Serving Gogebic, Iron and Ontonagon Counties

Iron County moves forward with broadband grant application

By RICHARD JENKINS

[email protected]

HurleyIron County is continuing its efforts to expand broadband access throughout the country, with the Board of Supervisors’ finance committee budgeting $18,000 towards local matching funds for the latest state grant application Wednesday.

The application to the Wisconsin Public Services Commission is seeking to build a new tower in the area near Fisher Lake in the town of Mercer.

“This would be a new tower out near Fisher Lake and it would kind of expand off of what we’ve already been doing — with Lake of the Falls, and Spider Lake, and Popko Circle and all of those towers,” Iron County Development Zone Coordinator Kelly Klein told the Daily Globe Thursday. “So it would build off other projects.”

Klein said the planned tower would provide service to residents living in the area around Fisher and Catherine lakes.

The money the finance committee agreed to contribute to the project would be just half of the local match, according to Klein, with GogebicRange.net also contributing to the local match — most likely in in-kind labor on the project.

GogebicRange.net has partnered with Iron County on several past broadband expansion projects.

The Fisher Lake project is expected to cost $53,276, Klein said, with roughly $36,000 of the cost coming from the local match.

Along with the new Fisher Lake project, Iron County’s grant application is also seeking an additional $18,300 for a previous project to build towers in the Spider Lake and Lake of the Falls areas of Mercer.

The state awarded that project $47,925 of the $66,225 requested in grant funding in April.

“We are asking for the balance of that — that Lake of the Falls project — and then we’re asking for funds to help with Fisher Lake,” Klein said.

At the time the county received the initial partial funding, Gogebic Range Broadband Committee chairman Norman McKindles said state officials indicated there would be a good chance the county would receive the remaining funds if it applied in the June grant cycle.

The $18,000 approved Tuesday would only be the local match for the Fisher Lake project, Klein said, with the local match for the earlier project having been previously budgeted.

The total Spider Lake and Lake of the Falls project is expected to cost $1,343,451 when combining the grant funds and local match amounts.

The county’s grant application is due next week, with Klein saying he hopes to hear whether Iron County is getting grant funding some time in September.

While the county has been fairly consistent in submitting grant projects for most, if not all, of the recent grant cycles, Klein said there will likely be a pause after the Fisher Lake project is completed to reassess the state of the county’s broadband infrastructure.

“I think we’re going to have to do some mapping out where there are gaps in coverage.
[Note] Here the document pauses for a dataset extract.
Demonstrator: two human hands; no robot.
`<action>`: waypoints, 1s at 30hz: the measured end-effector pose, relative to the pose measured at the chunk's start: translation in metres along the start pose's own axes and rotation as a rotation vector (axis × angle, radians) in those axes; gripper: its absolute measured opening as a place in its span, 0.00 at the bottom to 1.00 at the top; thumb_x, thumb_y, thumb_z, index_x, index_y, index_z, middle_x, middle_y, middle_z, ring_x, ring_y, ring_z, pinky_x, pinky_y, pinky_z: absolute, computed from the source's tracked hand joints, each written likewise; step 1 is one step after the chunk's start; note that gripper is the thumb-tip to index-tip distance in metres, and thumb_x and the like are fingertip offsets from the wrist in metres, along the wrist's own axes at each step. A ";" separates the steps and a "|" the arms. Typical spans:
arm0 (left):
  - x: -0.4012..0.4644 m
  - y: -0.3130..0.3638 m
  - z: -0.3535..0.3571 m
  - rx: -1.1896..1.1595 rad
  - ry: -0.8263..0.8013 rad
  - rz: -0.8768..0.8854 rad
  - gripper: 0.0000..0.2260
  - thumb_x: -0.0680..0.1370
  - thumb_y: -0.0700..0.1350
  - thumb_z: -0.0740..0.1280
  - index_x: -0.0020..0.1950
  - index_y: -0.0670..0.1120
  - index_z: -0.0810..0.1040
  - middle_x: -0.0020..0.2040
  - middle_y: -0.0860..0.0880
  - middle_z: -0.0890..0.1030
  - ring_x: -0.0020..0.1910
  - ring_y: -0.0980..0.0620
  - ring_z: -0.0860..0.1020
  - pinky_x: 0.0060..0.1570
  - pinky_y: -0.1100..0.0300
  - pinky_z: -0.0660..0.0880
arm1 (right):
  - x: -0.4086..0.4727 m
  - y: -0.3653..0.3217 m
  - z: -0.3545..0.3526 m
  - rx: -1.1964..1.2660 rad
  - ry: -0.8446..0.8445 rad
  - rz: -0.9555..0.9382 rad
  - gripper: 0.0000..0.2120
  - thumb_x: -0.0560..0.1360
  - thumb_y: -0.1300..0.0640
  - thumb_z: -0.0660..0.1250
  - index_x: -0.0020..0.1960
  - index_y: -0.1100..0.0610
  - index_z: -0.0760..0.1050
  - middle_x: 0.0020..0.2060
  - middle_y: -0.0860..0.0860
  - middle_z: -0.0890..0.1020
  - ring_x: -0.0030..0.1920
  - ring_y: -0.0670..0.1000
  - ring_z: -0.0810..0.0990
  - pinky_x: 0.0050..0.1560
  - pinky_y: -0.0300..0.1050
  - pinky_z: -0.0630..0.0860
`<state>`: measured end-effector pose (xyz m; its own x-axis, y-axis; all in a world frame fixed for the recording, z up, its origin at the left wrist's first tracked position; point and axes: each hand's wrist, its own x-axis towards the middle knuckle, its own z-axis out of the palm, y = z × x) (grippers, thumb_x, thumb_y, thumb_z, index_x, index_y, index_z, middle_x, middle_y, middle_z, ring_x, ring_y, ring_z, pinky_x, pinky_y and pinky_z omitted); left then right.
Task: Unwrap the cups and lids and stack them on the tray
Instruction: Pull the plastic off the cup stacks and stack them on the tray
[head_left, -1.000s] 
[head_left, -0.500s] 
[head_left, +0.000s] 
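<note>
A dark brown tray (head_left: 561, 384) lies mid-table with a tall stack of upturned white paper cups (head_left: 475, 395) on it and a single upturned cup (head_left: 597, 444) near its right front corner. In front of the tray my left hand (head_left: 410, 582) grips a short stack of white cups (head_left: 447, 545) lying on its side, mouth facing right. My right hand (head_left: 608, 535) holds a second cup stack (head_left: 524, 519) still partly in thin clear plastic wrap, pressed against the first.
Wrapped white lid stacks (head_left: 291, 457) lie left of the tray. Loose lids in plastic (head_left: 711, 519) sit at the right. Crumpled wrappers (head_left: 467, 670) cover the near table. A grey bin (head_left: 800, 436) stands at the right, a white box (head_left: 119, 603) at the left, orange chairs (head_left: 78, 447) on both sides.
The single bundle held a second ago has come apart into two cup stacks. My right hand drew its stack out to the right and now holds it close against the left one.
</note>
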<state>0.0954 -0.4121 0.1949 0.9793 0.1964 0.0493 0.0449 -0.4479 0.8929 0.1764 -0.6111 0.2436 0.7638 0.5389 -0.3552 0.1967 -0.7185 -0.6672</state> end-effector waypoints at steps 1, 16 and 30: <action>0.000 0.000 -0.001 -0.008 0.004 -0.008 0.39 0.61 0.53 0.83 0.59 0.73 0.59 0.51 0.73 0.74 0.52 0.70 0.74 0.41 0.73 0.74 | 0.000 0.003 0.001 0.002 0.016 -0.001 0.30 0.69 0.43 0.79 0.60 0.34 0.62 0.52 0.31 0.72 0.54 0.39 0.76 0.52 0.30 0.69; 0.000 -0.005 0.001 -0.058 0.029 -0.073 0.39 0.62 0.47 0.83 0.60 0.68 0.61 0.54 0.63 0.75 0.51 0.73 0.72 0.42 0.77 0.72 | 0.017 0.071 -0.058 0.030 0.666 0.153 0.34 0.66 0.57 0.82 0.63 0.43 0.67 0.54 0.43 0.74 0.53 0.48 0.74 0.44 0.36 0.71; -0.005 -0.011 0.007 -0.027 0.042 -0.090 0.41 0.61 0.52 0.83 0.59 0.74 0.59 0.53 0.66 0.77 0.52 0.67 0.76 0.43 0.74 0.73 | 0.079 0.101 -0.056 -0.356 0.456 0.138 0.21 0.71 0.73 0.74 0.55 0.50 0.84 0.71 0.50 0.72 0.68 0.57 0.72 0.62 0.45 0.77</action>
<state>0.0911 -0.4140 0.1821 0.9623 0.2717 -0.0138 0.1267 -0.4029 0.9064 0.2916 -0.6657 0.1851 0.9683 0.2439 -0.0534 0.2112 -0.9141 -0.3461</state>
We’ve talked about maybe doing another survey,” Klein said. “We’ve done quite a few towers.”

The county has had two previous projects receiving a total of $121,105 in Public Service Commission grants to expand broadband access to parts of the county since 2015.

In 2015, $41,914 — along with local matching funds — went to a project to expand access in the areas around Saxon, Upson and the Gile Flowage. In 2016, a $79,101 grant went to expand access in the Pine Lake, Mercer, Saxon Harbor and Springstead areas.